I've already spent a portion of the eShop card's balance, by the way. On what, you ask? On Kaz Ayabe's Attack of the Friday Monsters! A Tokyo Tale, which is on sale for just $5 at the moment.

I'm not entirely sure what I'll buy with the remainder. The Legend of Zelda: A Link Between Worlds, perhaps? Or maybe Phoenix Wright: Ace Attorney--Dual Destinies plus a couple of eShop-only titles I've had my eye on for a while now?

Feel free to chime in with any suggestions you may have in the comments section below. Also, thanks again, mysteriously benevolent reader!

Monday, December 16, 2013

Five arcade classics I wish had been ported to certain handhelds

You may be wondering what prompted me to write this post. Strangely enough, it came to mind while I was playing the Game Gear port of Namco's quarter-munching classic, Mappy, last week.

While admiring the quality of the adaptation, I couldn't help but wonder why Namco ended its Game Gear ports with Galaga, Mappy and Pac-Man. What about Warp & Warp (aka Warpman), The Tower of Druaga or Dig Dug?

That line of thinking then led to me to ponder why some other arcade classics--like the five detailed below--were never ported to the following handheld systems despite the fact that they would've been perfect fits (or at least interesting fits) for each other.

Baby Pac-Man (DS or 3DS)--I've wanted to play this half-Pac-Man-game-half-pinball-machine oddity at home ever since I encountered it in a local arcade as a teen. I can see why it never earned a console conversion, of course, but a DS or 3DS version could've been (or could still be) magical. The question is: who would develop and publish it, Bally Midway or Namco? (My guess: neither!)

Detana!! TwinBee (WonderSwan Color)--For some strange reason, the folks at Namco only made one game, Beatmania, for the WonderSwan, and even then it was for the original black-and-white version of Bandai's niche-y handheld rather than its colorized follow-up. Why they never ported this pastel-coated cute 'em up to the WonderSwan Color is beyond me, as I have to imagine a lot of gamers would've enjoyed playing it with their portable of choice held vertically.
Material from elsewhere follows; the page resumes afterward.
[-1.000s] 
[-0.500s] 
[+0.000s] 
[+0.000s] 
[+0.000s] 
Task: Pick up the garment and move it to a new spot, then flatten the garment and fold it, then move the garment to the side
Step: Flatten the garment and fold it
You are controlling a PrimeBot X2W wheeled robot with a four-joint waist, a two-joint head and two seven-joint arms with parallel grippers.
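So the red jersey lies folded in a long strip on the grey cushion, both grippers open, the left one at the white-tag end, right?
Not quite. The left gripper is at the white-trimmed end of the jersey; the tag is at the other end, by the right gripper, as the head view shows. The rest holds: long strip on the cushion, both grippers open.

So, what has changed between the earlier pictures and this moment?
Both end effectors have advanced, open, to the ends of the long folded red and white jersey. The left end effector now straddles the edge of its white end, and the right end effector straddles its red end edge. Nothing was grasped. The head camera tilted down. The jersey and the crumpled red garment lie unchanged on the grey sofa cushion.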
Dig Dug (Game Gear)--I'm sure the powers that be at Namco had their reasons for not green-lighting this handheld port, but for the life of me I can't fathom what they may have been. After all, the company's portable re-imaginings of Galaga, Mappy and Pac-Man are about as spot-on as could've been expected. (By the way, I also wish Namco had made and released a Game Gear version of Marvel Land--even though its graphics would've had to have been downsized and simplified quite a bit.)

Don Doko Don (GameBoy Color)--Don Doko Don has long had a place in my pixelated heart for all sorts of reasons, which is why it saddens me that Taito never released a handheld version. Although the GameBoy Advance could've received an arcade-perfect port, I think I'd actually have preferred to see one that was more of an homage to the original (a la Bubble Bobble for Game Gear), hence my call for it to be made for the GameBoy Color instead.

Mr. Do! (Neo Geo Pocket Color)--I don't know about you, but I think it would've been awesome it someone had brought this Dig Dug-esque game to SNK's brick-like handheld in some form or fashion--especially if they'd updated the graphics a bit like ADK did when they remade Make Trax for the system (after renaming it Crush Roller). Instead, NGPC owners were given a million pachinko simulators. Not fair!